**What you will do**: With the images removed, write out every line below exactly.
****************
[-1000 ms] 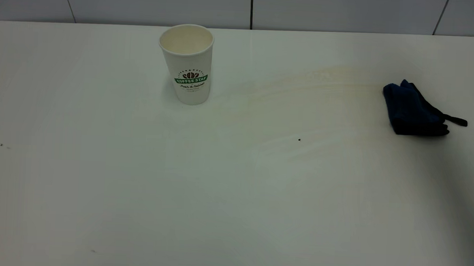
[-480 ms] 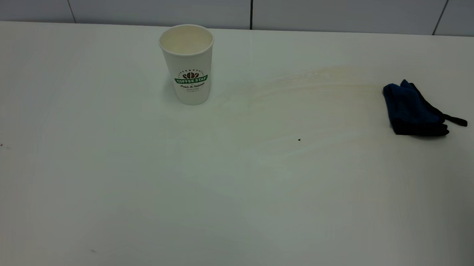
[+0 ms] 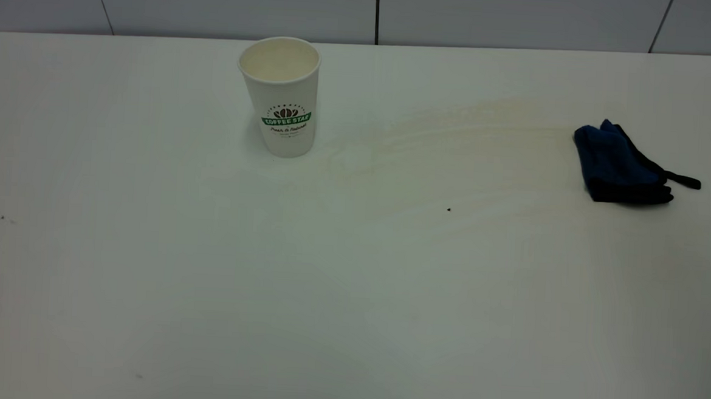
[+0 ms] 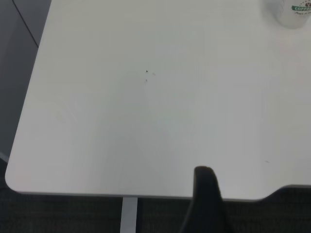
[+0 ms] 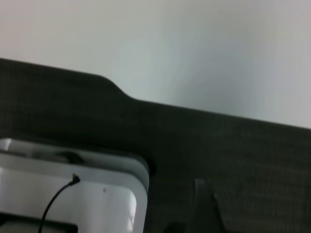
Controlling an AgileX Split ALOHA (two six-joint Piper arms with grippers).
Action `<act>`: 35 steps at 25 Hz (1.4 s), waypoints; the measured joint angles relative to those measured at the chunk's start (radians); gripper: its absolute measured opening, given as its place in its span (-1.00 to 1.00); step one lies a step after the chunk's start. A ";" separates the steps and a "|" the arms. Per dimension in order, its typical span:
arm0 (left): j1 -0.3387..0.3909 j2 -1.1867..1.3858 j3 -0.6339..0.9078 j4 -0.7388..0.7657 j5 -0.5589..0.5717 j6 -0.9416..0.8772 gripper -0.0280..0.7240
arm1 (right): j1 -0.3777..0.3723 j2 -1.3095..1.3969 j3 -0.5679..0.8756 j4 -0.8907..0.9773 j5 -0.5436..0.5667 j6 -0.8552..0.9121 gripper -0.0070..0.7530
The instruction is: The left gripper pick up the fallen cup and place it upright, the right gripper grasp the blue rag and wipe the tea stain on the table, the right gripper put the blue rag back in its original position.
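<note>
The cup [image 3: 282, 95] stands upright at the back left of the table [image 3: 205, 289], its green logo facing the camera; its base also shows in the left wrist view [image 4: 291, 12]. The blue rag [image 3: 622, 165] lies crumpled at the right, its black loop strap pointing right. No brown puddle shows; only a faint tan smear [image 3: 456, 144] runs from beside the cup to the rag. Neither gripper is in the exterior view. The left gripper [image 4: 206, 194] hangs over the table's front left edge. The right gripper [image 5: 204, 204] is off the table over dark floor.
A tiny black speck [image 3: 448, 210] sits mid-table, and more specks [image 3: 1, 218] lie at the left. A grey tiled wall [image 3: 365, 8] backs the table. In the right wrist view a white-grey block with a cable [image 5: 73, 194] sits below the table edge [image 5: 194, 104].
The dark shadow at the table's right front corner has faded away. The cup and the rag have not moved.
</note>
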 joint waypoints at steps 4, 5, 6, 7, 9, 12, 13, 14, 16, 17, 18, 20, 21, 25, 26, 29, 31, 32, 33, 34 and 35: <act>0.000 0.000 0.000 0.000 0.000 0.000 0.61 | 0.000 -0.133 0.074 0.000 -0.016 0.000 0.54; 0.000 0.000 0.000 0.000 0.000 0.000 0.61 | 0.000 -0.157 0.082 0.000 -0.013 0.000 0.54; 0.000 0.000 0.000 0.000 0.000 0.000 0.61 | 0.000 -0.182 0.090 0.000 -0.008 0.000 0.54; 0.000 0.000 0.000 0.000 0.000 0.000 0.61 | 0.000 -0.205 0.096 0.000 -0.005 0.000 0.54; 0.000 0.000 0.000 0.000 0.000 -0.001 0.61 | 0.000 -0.236 0.112 -0.007 -0.003 0.000 0.54; 0.000 0.000 0.000 0.000 0.000 -0.001 0.61 | 0.000 -0.259 0.139 -0.022 -0.003 0.000 0.54; 0.000 0.000 0.000 0.000 0.000 -0.001 0.61 | 0.000 -0.259 0.141 -0.026 -0.008 0.000 0.54; 0.000 0.000 0.000 0.000 0.000 -0.001 0.61 | 0.000 -0.259 0.142 -0.027 -0.014 0.000 0.54; 0.000 0.000 0.000 0.000 0.000 -0.001 0.61 | 0.000 -0.260 0.142 -0.028 -0.028 0.000 0.54; 0.000 0.000 0.000 0.000 0.000 -0.001 0.61 | 0.000 -0.263 0.142 -0.028 -0.033 0.000 0.54; 0.000 0.000 0.000 0.000 0.000 -0.001 0.61 | -0.001 -0.270 0.143 -0.028 -0.040 0.000 0.54; 0.000 0.000 0.000 0.000 0.000 -0.001 0.61 | -0.011 -0.294 0.150 -0.028 -0.050 0.000 0.54; 0.000 0.000 0.000 0.000 0.000 -0.001 0.61 | -0.022 -0.317 0.156 -0.029 -0.054 0.000 0.54; 0.000 0.000 0.000 0.000 0.000 -0.001 0.61 | -0.084 -0.407 0.183 -0.030 -0.078 0.000 0.54; 0.000 0.000 0.000 0.000 0.000 -0.001 0.61 | -0.101 -0.421 0.183 -0.030 -0.079 0.000 0.54; 0.000 0.000 0.000 0.000 0.000 -0.001 0.61 | -0.162 -0.471 0.183 -0.030 -0.081 0.000 0.54; 0.000 0.000 0.000 0.000 0.000 -0.001 0.61 | -0.198 -0.507 0.183 -0.030 -0.081 0.000 0.54; 0.000 0.000 0.000 0.000 0.000 -0.001 0.61 | -0.210 -0.528 0.183 -0.030 -0.081 0.001 0.54; 0.000 0.000 0.000 0.000 0.000 -0.001 0.61 | -0.214 -0.546 0.183 -0.030 -0.081 0.002 0.54; 0.000 0.000 0.000 0.000 0.000 -0.001 0.61 | -0.217 -0.567 0.183 -0.030 -0.081 0.002 0.54; 0.000 0.000 0.000 0.000 0.000 -0.001 0.61 | -0.218 -0.587 0.183 -0.030 -0.081 0.002 0.54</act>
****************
**Solution**:
[-1000 ms] 
[-480 ms] 
[+0 ms] 
[+0 ms] 
[+0 ms] 
Controlling an AgileX Split ALOHA (two six-joint Piper arms with grippers).
Action `<act>`: 35 steps at 25 Hz (1.4 s), waypoints; the measured joint angles relative to those measured at the chunk's start (radians); gripper: its absolute measured opening, given as its place in its span (-1.00 to 1.00); step one lies a step after the chunk's start. A ";" separates the steps and a "|" the arms. Per dimension in order, its typical span:
arm0 (left): j1 -0.3387..0.3909 j2 -1.1867..1.3858 j3 -0.6339..0.9078 j4 -0.7388..0.7657 j5 -0.5589..0.5717 j6 -0.9416..0.8772 gripper -0.0280..0.7240
arm1 (right): j1 -0.3777..0.3723 j2 -1.3095..1.3969 j3 -0.5679..0.8756 j4 -0.8907..0.9773 j5 -0.5436..0.5667 j6 -0.8552..0.9121 gripper -0.0070..0.7530
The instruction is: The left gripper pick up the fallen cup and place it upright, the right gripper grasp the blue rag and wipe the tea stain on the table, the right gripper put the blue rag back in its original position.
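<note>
The cup [image 3: 282, 95] stands upright at the back left of the table [image 3: 205, 289], its green logo facing the camera; its base also shows in the left wrist view [image 4: 291, 12]. The blue rag [image 3: 622, 165] lies crumpled at the right, its black loop strap pointing right. No brown puddle shows; only a faint tan smear [image 3: 456, 144] runs from beside the cup to the rag. Neither gripper is in the exterior view. The left gripper [image 4: 206, 194] hangs over the table's front left edge. The right gripper [image 5: 204, 204] is off the table over dark floor.
A tiny black speck [image 3: 448, 210] sits mid-table, and more specks [image 3: 1, 218] lie at the left. A grey tiled wall [image 3: 365, 8] backs the table. In the right wrist view a white-grey block with a cable [image 5: 73, 194] sits below the table edge [image 5: 194, 104].
The dark shadow at the table's right front corner has faded away. The cup and the rag have not moved.
</note>
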 joint waypoints at steps 4, 5, 6, 7, 9, 12, 13, 14, 16, 17, 18, 20, 21, 25, 26, 29, 31, 32, 33, 34 and 35: <act>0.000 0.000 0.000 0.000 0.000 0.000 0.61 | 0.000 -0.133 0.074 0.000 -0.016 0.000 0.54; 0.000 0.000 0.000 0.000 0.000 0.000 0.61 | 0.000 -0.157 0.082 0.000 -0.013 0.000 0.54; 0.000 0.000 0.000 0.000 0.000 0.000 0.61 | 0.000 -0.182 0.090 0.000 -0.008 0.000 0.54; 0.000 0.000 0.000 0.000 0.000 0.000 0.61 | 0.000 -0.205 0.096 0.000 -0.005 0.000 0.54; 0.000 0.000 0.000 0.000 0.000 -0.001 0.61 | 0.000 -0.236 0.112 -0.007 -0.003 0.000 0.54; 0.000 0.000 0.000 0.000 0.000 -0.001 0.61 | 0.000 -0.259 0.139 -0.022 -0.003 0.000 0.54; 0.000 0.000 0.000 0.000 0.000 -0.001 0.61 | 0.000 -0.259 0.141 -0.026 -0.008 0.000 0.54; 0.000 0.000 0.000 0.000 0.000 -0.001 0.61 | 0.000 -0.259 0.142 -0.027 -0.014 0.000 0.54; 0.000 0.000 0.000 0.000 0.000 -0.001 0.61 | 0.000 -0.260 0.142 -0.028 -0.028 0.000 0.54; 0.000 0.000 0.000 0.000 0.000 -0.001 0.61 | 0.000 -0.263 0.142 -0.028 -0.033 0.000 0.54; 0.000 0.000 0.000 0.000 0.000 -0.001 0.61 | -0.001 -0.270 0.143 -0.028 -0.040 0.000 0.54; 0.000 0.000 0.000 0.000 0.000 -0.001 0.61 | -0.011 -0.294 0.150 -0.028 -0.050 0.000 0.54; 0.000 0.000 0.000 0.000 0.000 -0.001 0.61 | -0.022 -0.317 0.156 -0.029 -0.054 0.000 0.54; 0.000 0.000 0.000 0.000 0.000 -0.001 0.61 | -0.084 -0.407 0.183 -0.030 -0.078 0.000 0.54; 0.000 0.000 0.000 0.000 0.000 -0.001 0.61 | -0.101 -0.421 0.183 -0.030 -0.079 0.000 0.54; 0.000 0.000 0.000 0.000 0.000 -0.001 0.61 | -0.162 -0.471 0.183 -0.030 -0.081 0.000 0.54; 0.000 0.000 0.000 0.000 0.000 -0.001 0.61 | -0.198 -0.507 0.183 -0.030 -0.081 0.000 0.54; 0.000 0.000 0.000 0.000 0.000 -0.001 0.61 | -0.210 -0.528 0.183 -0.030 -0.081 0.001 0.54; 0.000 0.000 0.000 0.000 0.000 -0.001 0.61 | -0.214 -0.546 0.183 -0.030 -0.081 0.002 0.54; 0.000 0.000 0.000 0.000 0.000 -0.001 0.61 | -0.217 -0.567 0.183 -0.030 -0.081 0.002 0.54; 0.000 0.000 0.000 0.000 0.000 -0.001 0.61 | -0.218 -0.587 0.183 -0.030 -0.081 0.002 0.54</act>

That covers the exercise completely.